Sensitivity analysis
In our primary analysis, we included only participants who provided data at both baseline and the end of the 18-week weight loss phase. To evaluate the impact of missing data, we conducted a sensitivity analysis that included all participants, regardless of whether they completed the 18-week weight loss phase. While the HOOS scores were missing for those who did not complete the 18-week weight loss phase, we still had the final weight measurements for all participants, regardless of their completion status. This was possible because some participants submitted their final weight data via hardcopy forms after being marked as discontinued during the 18-week weight loss phase. These submissions were recorded in their profiles without changing their status to complete. For this sensitivity analysis, we used multiple imputations with chained equations to estimate the missing HOOS scores for participants who did not complete the phase. We used the Multivariate Imputation by Chained Equations (mice) package in R for multiple imputations with chained equations (20 samples, predictive mean matching algorithm).
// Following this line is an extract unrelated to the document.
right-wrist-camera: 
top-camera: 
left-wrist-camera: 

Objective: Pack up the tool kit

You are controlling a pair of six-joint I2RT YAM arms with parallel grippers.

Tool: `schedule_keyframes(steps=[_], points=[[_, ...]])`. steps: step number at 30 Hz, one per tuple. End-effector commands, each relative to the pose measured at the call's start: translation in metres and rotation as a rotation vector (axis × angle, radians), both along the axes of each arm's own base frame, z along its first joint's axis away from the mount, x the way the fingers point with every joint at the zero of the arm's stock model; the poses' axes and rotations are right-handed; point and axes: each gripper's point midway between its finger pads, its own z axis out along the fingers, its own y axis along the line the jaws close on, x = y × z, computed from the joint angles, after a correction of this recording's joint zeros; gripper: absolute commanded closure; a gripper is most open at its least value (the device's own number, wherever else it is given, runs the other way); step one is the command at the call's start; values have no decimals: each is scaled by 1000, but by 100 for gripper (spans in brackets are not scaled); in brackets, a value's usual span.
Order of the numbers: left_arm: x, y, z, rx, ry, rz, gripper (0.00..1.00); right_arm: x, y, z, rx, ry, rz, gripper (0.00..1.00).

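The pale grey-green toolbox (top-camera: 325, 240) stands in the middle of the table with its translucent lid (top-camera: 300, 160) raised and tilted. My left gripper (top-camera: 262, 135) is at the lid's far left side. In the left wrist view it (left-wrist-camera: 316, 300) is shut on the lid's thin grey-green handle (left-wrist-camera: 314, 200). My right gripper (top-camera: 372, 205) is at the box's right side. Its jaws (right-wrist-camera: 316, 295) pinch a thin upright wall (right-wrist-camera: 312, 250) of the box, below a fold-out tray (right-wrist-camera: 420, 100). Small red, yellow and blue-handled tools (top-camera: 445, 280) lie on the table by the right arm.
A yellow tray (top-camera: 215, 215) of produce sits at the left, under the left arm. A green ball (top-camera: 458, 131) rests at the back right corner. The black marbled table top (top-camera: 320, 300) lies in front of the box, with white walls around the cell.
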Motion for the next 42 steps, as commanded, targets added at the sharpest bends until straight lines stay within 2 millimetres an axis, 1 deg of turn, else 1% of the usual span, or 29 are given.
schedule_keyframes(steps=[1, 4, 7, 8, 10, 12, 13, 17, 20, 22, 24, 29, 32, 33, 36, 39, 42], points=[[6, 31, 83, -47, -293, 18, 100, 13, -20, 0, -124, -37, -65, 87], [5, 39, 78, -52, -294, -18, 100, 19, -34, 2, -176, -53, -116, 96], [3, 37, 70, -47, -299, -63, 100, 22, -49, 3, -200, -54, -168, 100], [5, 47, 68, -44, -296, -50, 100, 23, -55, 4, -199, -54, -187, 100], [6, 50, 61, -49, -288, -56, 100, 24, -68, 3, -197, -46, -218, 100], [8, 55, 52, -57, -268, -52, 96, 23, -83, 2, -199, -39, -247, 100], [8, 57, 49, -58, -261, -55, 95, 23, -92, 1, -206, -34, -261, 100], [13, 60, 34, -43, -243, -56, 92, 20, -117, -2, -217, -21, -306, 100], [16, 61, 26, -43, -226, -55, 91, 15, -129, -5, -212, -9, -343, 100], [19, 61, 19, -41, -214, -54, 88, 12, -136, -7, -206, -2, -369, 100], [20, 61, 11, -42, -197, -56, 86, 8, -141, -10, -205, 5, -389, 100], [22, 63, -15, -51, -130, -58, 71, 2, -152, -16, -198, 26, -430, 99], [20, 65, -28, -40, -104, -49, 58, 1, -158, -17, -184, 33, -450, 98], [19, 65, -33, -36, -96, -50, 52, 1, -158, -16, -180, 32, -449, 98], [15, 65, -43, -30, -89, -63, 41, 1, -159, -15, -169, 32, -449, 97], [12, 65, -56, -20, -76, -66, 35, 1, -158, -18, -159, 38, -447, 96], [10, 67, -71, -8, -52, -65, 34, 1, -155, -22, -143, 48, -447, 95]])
We then compared the imputed results with those from our primary analysis to assess the robustness of our findings.
Results
Baseline characteristics of individuals who participated in the OAHWFL program
Table 1 shows the baseline characteristics of participants who completed the 18-week weight loss phase as well as that of participants who did not complete it, as defined by whether they provided data at baseline and at the end of the 18-week weight loss phase. Of the 1714 individuals who were initially approved by their medical doctor to participate in the OAHWFL program, 1408 participants (82.15%) completed the 18-week weight loss phase, and 306 (17.85%) did not (Table 1).
At baseline, participants who completed the 18-week weight loss phase had a mean ± SD age of 65.14 ± 9.42 years. At baseline, the majority of participants who completed the 18-week weight loss phase were female (n = 985, 69.96%), and were individuals with a BMI in the obesity category (n = 1098, 77.98%, mean ± SD BMI of 34.12 ± 5.19 kg/m2) (Table 1). Participants who completed the 18-week weight loss phase reported moderate baseline scores for three of the five subscales in the HOOS, namely Pain, Activity Limitations in Daily Living, and Stiffness and Range of Motion. In contrast, scores were considerably lower (worse) for the other two of the five subscales, namely Sports and Recreation Function, and Hip-related Quality of Life (Table 1).
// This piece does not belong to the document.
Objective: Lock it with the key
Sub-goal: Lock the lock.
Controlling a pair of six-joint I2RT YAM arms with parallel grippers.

Compared to the group of participants who completed the 18-week weight loss phase, the group of participants who did not complete it, on average, was younger (59.81 ± 9.94 years), had a higher percentage of females (75.50%), and was primarily composed of individuals with a higher percentage with obesity (81.37%, with mean ± SD of BMI being 35.17 ± 5.83 kg/m2) at baseline (Table 1). The group of participants who did not complete the 18-week weight loss phase had consistently lower baseline scores across all five HOOS subscales compared to the group of participants who completed this phase. This suggests that participants who did not complete the 18-week weight loss phase began with more severe challenges from their hip OA (Table 1).
Weight loss during the 18-week weight loss phase of the OAHWFL program
Among the participants who completed the 18-week weight loss phase, 1,291 (92%) achieved a weight loss of >2.5% of their initial body weight by the end of the 18 weeks (Table S1). Notably, approximately one-quarter of the participants (n = 356, 25%) achieved a weight loss of >10%. The mean ± SD weight loss of the participants who completed the 18-week weight loss phase was 7.19 ± 4.26 kg, representing a 7.55 ± 3.99% loss from baseline body weight (Table S1).
Among the participants who did not complete the 18-week weight loss phase, 147 (48%) achieved a body weight loss of >2.5% of their initial body weight during that period (Table S1). Only a small number of participants (n = 10, 3% and n = 7, 2%) achieved a body weight loss of >7.5–10% and >10%, respectively. The mean ± SD body weight loss of the participants who did not complete the 18-week weight loss phase was 2.63 ± 3.78 kg, representing a 2.67 ± 3.69% loss from baseline body weight (Table S1).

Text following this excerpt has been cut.